Ma ciò che più soddisfa la Regione sono le 310 mila tonnellate di macerie già riutilizzate. “Dal dicembre 2017 non ci sono macerie pubbliche in strada”. Ma circa un milione di tonnellate restano da rimuovere. Il recupero è stato completato a San Severino Marche, Sarnano, Pioraco, Tolentino, Camporotondo di Fiastrone, Gagliole, Monte San Giusto. A Visso, Montegallo, Caldarola, Montefortino, San Ginesio, Castelraimondo e Muccia si è arrivati al 75%.
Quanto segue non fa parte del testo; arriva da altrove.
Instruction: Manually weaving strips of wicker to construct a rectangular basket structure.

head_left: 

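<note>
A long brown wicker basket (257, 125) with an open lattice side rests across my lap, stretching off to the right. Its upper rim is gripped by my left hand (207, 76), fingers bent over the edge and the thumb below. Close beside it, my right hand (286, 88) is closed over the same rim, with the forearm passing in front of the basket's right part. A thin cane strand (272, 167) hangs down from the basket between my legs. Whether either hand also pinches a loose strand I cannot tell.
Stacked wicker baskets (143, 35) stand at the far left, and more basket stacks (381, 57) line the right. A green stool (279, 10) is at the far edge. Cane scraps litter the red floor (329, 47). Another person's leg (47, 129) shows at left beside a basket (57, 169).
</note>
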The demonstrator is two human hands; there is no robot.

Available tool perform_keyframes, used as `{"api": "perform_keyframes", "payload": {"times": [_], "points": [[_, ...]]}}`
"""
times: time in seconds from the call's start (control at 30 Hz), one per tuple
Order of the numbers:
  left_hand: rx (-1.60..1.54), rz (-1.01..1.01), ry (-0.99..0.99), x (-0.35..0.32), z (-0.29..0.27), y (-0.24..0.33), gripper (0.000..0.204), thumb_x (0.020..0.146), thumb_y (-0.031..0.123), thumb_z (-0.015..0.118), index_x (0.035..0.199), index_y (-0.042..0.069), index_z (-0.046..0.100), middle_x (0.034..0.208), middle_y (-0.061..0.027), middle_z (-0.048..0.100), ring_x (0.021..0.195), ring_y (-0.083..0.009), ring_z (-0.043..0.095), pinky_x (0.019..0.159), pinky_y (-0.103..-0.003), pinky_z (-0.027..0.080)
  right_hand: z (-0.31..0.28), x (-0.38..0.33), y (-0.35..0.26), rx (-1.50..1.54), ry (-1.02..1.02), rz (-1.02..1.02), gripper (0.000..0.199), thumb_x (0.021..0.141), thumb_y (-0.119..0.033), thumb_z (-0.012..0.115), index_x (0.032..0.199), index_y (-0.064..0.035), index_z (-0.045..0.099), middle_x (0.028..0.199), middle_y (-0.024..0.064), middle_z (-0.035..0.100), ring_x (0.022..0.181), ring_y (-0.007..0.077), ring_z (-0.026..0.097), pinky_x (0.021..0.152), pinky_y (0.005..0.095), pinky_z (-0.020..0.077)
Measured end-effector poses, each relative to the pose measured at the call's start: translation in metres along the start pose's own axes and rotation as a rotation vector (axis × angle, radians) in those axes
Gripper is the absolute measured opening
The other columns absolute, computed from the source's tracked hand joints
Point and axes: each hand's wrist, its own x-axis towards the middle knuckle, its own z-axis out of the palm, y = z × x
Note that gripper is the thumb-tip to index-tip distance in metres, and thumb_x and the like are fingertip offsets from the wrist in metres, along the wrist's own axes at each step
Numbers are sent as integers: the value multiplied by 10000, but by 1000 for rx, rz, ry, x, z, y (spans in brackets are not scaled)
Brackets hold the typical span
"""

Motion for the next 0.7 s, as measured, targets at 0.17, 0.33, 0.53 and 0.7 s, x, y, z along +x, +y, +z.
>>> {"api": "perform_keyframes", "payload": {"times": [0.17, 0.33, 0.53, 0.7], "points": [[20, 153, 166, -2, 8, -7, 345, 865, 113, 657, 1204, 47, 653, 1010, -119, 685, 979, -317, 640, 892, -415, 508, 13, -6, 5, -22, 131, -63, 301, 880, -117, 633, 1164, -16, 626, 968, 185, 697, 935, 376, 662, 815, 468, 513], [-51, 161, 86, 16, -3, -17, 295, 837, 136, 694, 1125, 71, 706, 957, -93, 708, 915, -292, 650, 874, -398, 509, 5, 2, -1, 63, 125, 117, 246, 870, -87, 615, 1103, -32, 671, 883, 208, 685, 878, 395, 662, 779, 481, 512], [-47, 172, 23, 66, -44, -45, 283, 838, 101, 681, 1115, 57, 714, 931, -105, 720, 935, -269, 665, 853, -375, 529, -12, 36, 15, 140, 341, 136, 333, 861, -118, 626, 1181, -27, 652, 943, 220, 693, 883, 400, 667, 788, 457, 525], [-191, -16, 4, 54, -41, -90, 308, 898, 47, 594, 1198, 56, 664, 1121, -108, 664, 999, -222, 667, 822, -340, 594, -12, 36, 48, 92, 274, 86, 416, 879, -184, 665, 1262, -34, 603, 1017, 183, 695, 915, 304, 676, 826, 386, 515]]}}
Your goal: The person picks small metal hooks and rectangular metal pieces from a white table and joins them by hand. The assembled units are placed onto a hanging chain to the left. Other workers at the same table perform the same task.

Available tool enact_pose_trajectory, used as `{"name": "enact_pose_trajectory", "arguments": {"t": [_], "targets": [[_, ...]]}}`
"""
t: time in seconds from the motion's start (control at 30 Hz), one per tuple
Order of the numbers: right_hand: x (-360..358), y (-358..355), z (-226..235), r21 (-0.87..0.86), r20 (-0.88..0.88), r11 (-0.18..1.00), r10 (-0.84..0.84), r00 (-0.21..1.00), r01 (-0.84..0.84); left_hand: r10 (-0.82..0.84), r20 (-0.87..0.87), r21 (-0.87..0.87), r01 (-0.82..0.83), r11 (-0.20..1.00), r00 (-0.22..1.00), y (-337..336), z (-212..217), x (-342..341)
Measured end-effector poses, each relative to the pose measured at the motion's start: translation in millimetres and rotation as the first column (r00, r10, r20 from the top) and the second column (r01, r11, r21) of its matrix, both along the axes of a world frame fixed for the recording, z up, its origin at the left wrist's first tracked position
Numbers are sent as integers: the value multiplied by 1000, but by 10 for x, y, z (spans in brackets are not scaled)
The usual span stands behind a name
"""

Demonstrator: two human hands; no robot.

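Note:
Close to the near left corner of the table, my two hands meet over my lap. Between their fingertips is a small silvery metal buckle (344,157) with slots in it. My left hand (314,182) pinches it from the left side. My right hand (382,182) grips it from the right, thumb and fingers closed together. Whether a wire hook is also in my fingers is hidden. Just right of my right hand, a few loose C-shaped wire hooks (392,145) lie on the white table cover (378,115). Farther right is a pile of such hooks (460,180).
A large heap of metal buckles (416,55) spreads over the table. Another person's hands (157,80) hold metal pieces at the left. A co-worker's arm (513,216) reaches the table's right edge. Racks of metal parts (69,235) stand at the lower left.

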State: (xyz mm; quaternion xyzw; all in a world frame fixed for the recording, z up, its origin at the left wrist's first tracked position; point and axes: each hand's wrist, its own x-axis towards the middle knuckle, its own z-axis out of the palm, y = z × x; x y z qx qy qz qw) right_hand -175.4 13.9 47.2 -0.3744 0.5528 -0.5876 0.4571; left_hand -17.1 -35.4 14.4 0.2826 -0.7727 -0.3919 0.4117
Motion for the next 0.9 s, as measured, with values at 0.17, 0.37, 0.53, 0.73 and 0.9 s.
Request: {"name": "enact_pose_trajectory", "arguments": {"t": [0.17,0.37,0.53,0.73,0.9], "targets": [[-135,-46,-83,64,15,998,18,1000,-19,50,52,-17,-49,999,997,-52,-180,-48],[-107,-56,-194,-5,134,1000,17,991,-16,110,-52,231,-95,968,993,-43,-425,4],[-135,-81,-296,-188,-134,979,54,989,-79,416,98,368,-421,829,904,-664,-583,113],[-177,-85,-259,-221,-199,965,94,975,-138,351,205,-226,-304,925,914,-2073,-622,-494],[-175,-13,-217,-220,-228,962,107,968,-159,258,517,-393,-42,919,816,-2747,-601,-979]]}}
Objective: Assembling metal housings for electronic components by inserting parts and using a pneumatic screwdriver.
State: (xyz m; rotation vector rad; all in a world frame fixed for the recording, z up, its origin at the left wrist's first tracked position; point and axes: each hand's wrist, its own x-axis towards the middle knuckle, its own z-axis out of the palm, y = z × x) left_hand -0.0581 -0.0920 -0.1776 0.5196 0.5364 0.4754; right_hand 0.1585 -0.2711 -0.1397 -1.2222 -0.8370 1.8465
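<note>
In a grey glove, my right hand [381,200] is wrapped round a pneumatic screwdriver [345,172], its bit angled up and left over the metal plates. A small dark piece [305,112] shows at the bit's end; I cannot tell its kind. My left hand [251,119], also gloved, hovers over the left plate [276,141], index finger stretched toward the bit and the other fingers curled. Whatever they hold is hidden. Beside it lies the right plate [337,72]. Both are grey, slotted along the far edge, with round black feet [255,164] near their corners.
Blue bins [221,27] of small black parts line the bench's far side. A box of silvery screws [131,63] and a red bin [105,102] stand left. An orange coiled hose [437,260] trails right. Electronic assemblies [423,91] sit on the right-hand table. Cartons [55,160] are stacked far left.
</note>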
Nel contempo, il presindete ha scritto ai neo eletti presidenti di Camera e Senato: "Molti sono i temi urgenti all’ordine del giorno. Uno fra tutti è quello che rischia di bloccare la #ricostruzione, ricostruzione prioritaria per far rinascere i borghi e le comunità vessate dal terremoto. Tra poche settimane, infatti, scadranno i termini, fissati dalle norme, relativi alla ricostruzione privata. Questi termini sono fonte di preoccupazione per i sindaci, professionisti e cittadini. In tanti mi hanno segnalato tutte le criticità legate all’ormai approssimarsi delle scadenze. A questo si aggiunge la necessità di aggiornare gli strumenti normativi finalizzati alla semplificazione e accelerazione delle procedure legate alla ricostruzione, nonché reperire ulteriori risorse a sostegno delle misure di assistenza alla popolazione e alle misure di emergenza ancora in atto".

Le aprole soft del presindete diventano dure da parte di Giuliano Pazzaglini, partito da Viusso e oggi neo senatore della Lega: "Pessima gestione dell'emergenza (ancora non chiusa), pessima gestione della parte propedeutica alla ricostruzione (termini per le Aedes), pessima gestione delle poche pratiche già presentate (basta pensare a quante pratiche di delocalizzazione presentate da un anno e ancora non evase), pessima impostazione della ricostruzione. E' arrivato il momento che il parlamento, in assenza di un governo e nella totale inadeguatezza della struttura commissariale, si faccia carico dei problemi dei terremotati".